# Prompt:
Excluding any images, copy all of the lines below precisely as written.

# Data below:

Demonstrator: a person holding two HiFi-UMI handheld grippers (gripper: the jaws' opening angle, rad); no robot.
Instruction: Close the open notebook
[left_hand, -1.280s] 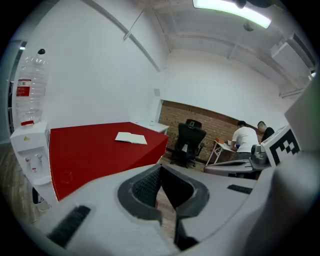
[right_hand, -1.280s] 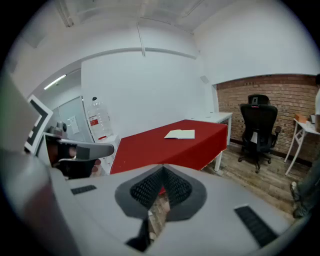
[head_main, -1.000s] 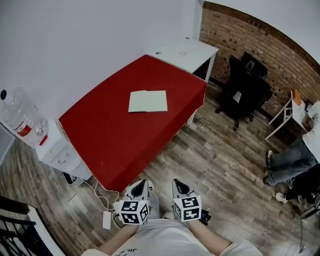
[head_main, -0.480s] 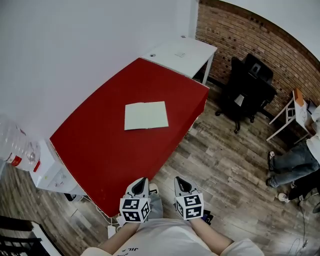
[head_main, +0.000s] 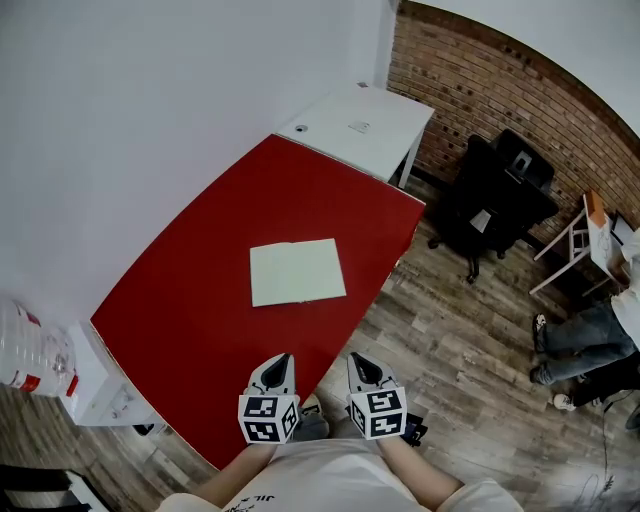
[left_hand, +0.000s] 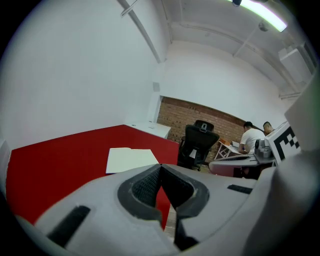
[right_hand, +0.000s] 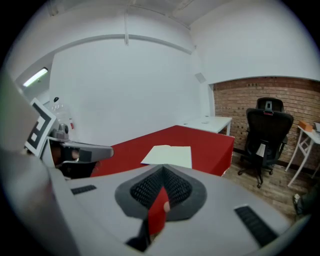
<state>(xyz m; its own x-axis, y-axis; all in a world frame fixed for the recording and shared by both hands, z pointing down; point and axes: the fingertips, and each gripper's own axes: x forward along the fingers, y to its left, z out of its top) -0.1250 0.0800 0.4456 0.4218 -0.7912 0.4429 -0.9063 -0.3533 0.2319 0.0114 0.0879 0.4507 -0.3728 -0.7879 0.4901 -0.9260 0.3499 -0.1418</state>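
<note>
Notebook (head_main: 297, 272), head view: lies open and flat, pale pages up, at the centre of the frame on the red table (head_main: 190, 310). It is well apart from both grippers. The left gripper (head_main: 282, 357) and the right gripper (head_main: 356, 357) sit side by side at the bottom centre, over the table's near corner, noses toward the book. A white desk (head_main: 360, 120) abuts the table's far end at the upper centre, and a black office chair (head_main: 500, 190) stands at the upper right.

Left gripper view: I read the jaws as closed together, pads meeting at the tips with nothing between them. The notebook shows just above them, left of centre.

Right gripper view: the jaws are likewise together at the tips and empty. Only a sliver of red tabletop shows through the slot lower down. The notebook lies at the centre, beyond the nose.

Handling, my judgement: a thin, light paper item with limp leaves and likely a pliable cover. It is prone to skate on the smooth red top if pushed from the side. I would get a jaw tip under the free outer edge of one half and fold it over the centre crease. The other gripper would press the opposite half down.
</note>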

# Answer for the task:
Demonstrator: a person holding two HiFi-UMI handheld grippers (gripper: the jaws' opening angle, rad); no robot.
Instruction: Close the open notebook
[left_hand, -1.280s] 
[right_hand, -1.280s] 
[head_main, -1.000s] 
[head_main, -0.480s] 
[head_main, +0.000s] 
[left_hand, +0.000s] 
[right_hand, +0.000s] 
<state>(xyz m; its own x-axis, y-axis; all in a world frame fixed for the recording and shared by both hands, z pointing down; point and axes: the fingertips, and each gripper's own axes: x forward along the fingers, y to its left, z out of its top) -0.1250 0.0800 0.4456 0.4218 -0.7912 0.4429 -0.9063 -0.3533 0.2319 0.0114 0.0879 0.4507 -0.3728 -0.7879 0.4901 -0.9260 0.3499 -0.1418</state>
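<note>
Notebook (head_main: 297, 272), head view: lies open and flat, pale pages up, at the centre of the frame on the red table (head_main: 190, 310). It is well apart from both grippers. The left gripper (head_main: 282, 357) and the right gripper (head_main: 356, 357) sit side by side at the bottom centre, over the table's near corner, noses toward the book. A white desk (head_main: 360, 120) abuts the table's far end at the upper centre, and a black office chair (head_main: 500, 190) stands at the upper right.

Left gripper view: I read the jaws as closed together, pads meeting at the tips with nothing between them. The notebook shows just above them, left of centre.

Right gripper view: the jaws are likewise together at the tips and empty. Only a sliver of red tabletop shows through the slot lower down. The notebook lies at the centre, beyond the nose.

Handling, my judgement: a thin, light paper item with limp leaves and likely a pliable cover. It is prone to skate on the smooth red top if pushed from the side. I would get a jaw tip under the free outer edge of one half and fold it over the centre crease. The other gripper would press the opposite half down.
</note>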

This exercise requires no further work.